Chętnie też napiłabym się bananowego piwka i porównała, jak bardzo różne jest od tych chmielowych bananów, które piłam u nas, na miejscu 🙂
No, tylko, że ten banan ma dość specyficzny smak – mdły i gumowy. Nie smakuje jak banan, którego wkładamy czasem na grilla w Polsce (mam na myśli, że polskie smaczniejsze :P)
Chętnie spróbował bym „bananowe piwo”. Chociaż wszystko wygląda ciekawie. Jak do tej pory jadłem tylko jedno danie z banana (niestety takiego ze sklepu).
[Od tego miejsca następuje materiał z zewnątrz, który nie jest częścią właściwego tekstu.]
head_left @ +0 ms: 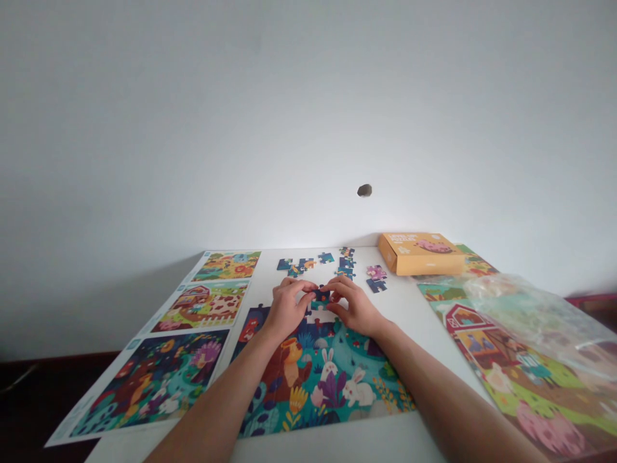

Moja babcia robi banana na patelni z cynamonem i karmelem, najlepszy deser na świecie 😉
Taki deser to sama bym zjadła 🙂
Lubię zielone banany 😀 A jeszcze bardziej bardzo pożywny koktajl bananowy z odrobiną wanilii i gorzkiego kakao.
No ja też zdecydowanie najbardziej chciałabym spróbować wina i piwa bananowego !!! Piłam już alkohole z ryżu (we wszystkich odmianach) i z palmy – to te bardziej ciekawe, ale z banana jeszcze nigdy !!! A część z tego co piszesz spróbuję zrobić ze zwykłym bananem, ale pewnie nie wyjdzie 🙁
Nie polecam tłuc i gotować zwykłego banana – chyba się nie nadaje 🙂
Najbardziej ciekawi mnie banan na obiad 🙂
Hehe, piwo bananowe 😉 ciekawe jak smakuje.
Ile ma %?
Wino z banana przypomina sauvignon blanc… A to ciekawostka. 🙂 Z chęcią bym popróbowała choć podejrzewam, że bananowe alkohole raczej zamulają, jak sam banan, niż orzeźwiają.
NA bananowe piwo bym się raczej nieskusiła ale grillowany banan brzmi zachęcająco. Kiedyś słyszałam że odmiana bananów która jest przywożona do Europy to w zasadzie są banany jakby pastewne i zaczęto je hodować na eksport ale ogólnie były uważane za pastewne a jako normalne jadalne w sensie takie dla ludzi były uważane małe zielone bananki innego gatunku. Czy to prawda?